Cannabis opponents take the position that if or when cannabis laws are reformed, there will suddenly be a massive spike in motor vehicle accidents and related injuries.

Unfortunately for propaganda-pushing cannabis opponents, the math does not appear to back up their claim.

Trauma Patients in Canada

A team of international researchers with the Western University in London, Ontario recently examined testing data from Canada.

The researchers examined data regarding trauma patients at hospitals in Canada before legalization and after legalization to see if there was any noticeable uptick in cannabis-related cases.

“We found that the rate of positive cannabinoid screen results among patients with trauma referred directly to our trauma service was similar in the 3 months before and [in] the 3 months after the legalization of recreational cannabis in Canada. … In the subgroup of patients whose mechanism of trauma was a motor vehicle collision, there was no difference in the rate of positive toxicology screen results or positive cannabinoid screen results between the two periods,” the researchers stated.
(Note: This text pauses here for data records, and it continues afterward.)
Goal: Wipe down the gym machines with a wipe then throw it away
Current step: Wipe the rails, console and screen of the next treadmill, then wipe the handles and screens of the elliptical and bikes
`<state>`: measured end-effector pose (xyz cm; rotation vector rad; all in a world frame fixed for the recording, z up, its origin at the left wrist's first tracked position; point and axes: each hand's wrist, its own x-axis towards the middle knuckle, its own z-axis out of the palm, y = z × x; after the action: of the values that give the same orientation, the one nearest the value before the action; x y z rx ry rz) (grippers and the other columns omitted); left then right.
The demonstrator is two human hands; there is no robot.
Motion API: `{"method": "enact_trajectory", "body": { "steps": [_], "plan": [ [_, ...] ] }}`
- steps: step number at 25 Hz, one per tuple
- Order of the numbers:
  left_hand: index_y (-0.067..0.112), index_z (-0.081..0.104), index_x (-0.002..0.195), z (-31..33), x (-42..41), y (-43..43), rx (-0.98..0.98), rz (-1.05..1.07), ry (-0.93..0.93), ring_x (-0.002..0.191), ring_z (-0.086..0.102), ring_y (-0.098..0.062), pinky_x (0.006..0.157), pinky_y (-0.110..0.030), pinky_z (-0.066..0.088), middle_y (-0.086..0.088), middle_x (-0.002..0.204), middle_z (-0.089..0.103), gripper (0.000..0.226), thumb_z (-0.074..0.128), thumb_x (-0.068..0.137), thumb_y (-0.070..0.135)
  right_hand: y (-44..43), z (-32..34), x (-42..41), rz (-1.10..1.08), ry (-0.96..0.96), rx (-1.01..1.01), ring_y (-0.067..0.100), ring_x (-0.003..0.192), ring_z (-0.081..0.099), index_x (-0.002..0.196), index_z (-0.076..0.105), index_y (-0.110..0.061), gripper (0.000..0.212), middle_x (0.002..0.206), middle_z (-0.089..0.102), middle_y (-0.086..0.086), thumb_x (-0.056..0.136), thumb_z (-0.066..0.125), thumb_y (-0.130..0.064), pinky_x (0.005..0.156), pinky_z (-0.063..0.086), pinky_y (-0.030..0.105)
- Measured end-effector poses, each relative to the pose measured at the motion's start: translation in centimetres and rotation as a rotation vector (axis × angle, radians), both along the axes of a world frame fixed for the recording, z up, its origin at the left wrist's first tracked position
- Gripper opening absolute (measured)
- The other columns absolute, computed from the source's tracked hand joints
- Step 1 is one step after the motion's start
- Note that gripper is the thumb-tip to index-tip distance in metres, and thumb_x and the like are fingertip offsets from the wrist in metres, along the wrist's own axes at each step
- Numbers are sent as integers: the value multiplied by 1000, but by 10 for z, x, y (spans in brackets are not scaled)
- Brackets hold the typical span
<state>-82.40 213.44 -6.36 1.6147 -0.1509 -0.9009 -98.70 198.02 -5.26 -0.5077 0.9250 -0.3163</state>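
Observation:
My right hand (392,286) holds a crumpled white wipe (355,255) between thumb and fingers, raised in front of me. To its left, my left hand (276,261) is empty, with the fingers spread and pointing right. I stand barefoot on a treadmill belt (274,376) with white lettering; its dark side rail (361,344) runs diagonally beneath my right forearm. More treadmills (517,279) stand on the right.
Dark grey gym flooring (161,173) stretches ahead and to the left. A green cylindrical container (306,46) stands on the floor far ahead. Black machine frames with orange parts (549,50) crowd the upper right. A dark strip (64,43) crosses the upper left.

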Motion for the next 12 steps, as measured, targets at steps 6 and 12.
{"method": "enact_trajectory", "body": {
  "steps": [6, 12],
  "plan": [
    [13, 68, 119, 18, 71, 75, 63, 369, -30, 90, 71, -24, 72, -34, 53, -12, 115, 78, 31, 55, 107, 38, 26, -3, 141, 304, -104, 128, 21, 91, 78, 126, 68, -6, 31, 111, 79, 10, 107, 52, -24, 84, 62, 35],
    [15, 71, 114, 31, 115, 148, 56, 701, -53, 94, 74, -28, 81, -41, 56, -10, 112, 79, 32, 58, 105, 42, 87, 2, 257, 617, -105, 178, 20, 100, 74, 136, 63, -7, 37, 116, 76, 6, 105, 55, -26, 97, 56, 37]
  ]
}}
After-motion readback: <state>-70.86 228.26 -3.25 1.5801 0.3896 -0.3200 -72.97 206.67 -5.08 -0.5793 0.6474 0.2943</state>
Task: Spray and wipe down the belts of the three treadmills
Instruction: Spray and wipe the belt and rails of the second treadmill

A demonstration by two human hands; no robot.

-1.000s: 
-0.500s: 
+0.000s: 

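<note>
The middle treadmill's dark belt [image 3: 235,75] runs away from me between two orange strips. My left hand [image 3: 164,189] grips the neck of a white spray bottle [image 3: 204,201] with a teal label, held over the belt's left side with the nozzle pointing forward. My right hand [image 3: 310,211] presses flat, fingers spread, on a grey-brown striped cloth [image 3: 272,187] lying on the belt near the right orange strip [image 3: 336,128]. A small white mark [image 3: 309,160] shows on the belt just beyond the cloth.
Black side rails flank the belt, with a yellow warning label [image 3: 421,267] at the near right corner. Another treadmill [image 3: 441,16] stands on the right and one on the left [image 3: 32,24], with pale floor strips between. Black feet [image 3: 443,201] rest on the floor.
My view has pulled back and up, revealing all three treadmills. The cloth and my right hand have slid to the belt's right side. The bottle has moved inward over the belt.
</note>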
“These preliminary single-center data showing no increased rates of cannabis use in patients with trauma after legalization are reassuring,” the researchers concluded.

Responsible Cannabis Consumers

One thing that cannabis opponents try to downplay as much as they possibly can is the fact that a vast majority of cannabis consumers are responsible with their cannabis use.

No responsible cannabis consumer would demand they be able to operate a motor vehicle on a public roadway while intoxicated.

What cannabis advocates have called for is sensible public policy when it comes to DUI laws and cannabis.

Just because someone has cannabis in their system does not necessarily mean they are intoxicated. Testing methods need to be improved and public policies around the globe should reflect that.